In latest #IFEX #Africa round up @zambezimasala puts spotlight on #Kenya's #Azimio protests and how media was sandwiched between security forces and protesters in a polarised environment: https://t.co/tRVps66D2g @NamMediaTrust @article19eafric https://t.co/l3gr9WBFbz— IFEX (@IFEX) May 17, 2023
The 27th March 2023 demonstrations in Nairobi and different parts of the country resulted in harassment, brutal attacks, arrests, and destruction of equipment belonging to members of the media who were covering the events. Among the victims were two journalists from Royal Media Services, who were physically attacked, and two from Africa Uncensored, who were arrested by police and later released. Additionally, protesters physically assaulted two journalists from Agence France Presse (AFP) and the Chinese broadcaster from China Global Television Network (CGTN). Furthermore, the police forced a journalist employed by Nation TV to delete her recordings of the demonstrations, and journalists from Citizen TV were also targets of violence. A group of armed individuals with crude weapons such as sharpened machetes attacked media crews covering their encroachment of the Kenyatta family property. The attackers knocked down Nation crime reporter Steve Otieno, robbed him of his phone and hit him three times on the head with the handle of a machete. As a result, Otieno suffered from swelling on his neck, ear, and a persistent headache and blurred vision in his right eye for two days. The attackers also threw stones at the NTV camera crew's vehicle when they arrived, causing damage.
Responding to the attacks and unwarranted harassment and arrests of journalists covering the Azimion protests, Muthoki Mumo, CPJ’s sub-Saharan Africa representative, said:
“Journalists covering the ongoing protests in Kenya are carrying out a crucial public service, and authorities must support reporters instead of threatening or detaining them.” “Kenya’s regional reputation as a hub for the free press is at risk unless this aggression against the media is stopped, and attacks on journalists are credibly investigated and prosecuted.”

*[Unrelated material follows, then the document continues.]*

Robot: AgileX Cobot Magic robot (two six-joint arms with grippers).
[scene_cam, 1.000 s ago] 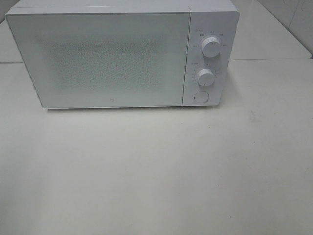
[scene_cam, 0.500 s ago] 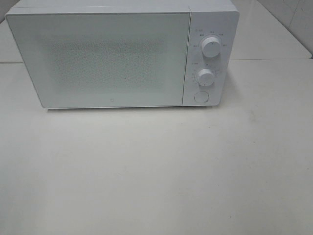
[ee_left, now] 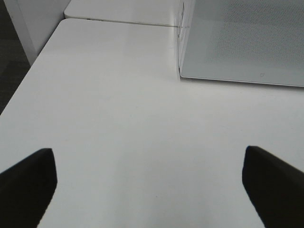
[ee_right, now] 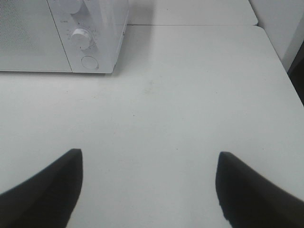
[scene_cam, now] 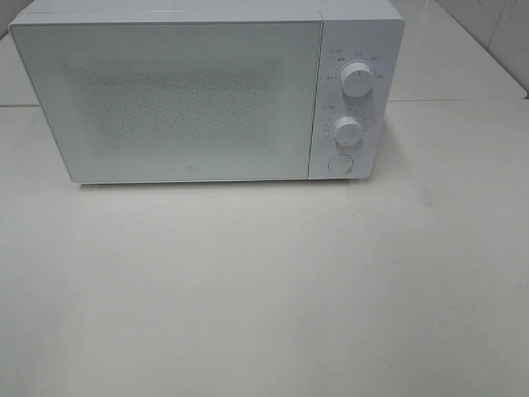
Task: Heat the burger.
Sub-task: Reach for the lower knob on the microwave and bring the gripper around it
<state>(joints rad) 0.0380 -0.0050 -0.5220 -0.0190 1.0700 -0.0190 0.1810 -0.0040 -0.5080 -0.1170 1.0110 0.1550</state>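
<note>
My left fingers stand spread wide over the bare white bench. The two dark tips sit at opposite edges of my wrist view, with nothing between them but bench top. My right fingers are parted broadly too, a little less so, and they hold nothing either.

Ahead of me at the back of the bench is the white microwave, its door shut flush against the body. The door's speckled panel is clouded and shows me nothing behind it. On the panel to the right of the door are an upper knob, a lower knob and, beneath them, a round button.

The near left corner of the door lies ahead of my left fingers, and the knob side lies ahead of my right fingers — both well apart from the tips.

I cannot tell where the burger is — no view shows it.
</note>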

On 6th March 2023, a tweet by Senator Aaron Cheruiyot, which seemed to allude to calling on President Ruto to find a way to ‘crush’ the media, caused public outrage. In the tweet, the Senator also seemingly branded the media as a cartel which is “very powerful and influential”, and which needs to be reined in for “public good”. Media stations and media associations responded boldly, denouncing the senator’s utterances, and reiterated the constitutional rights of freedom of expression and media freedom.
Kenya Correspondents Association (KCA) Chairperson William Oloo Janak said:
“[It’s unacceptable for] a member of parliament who legislates laws to talk about the media being a cartel,” he said, adding: “We will work very hard and mobilise the entire media fraternity to defend media freedom and Article 34 of the Constitution.”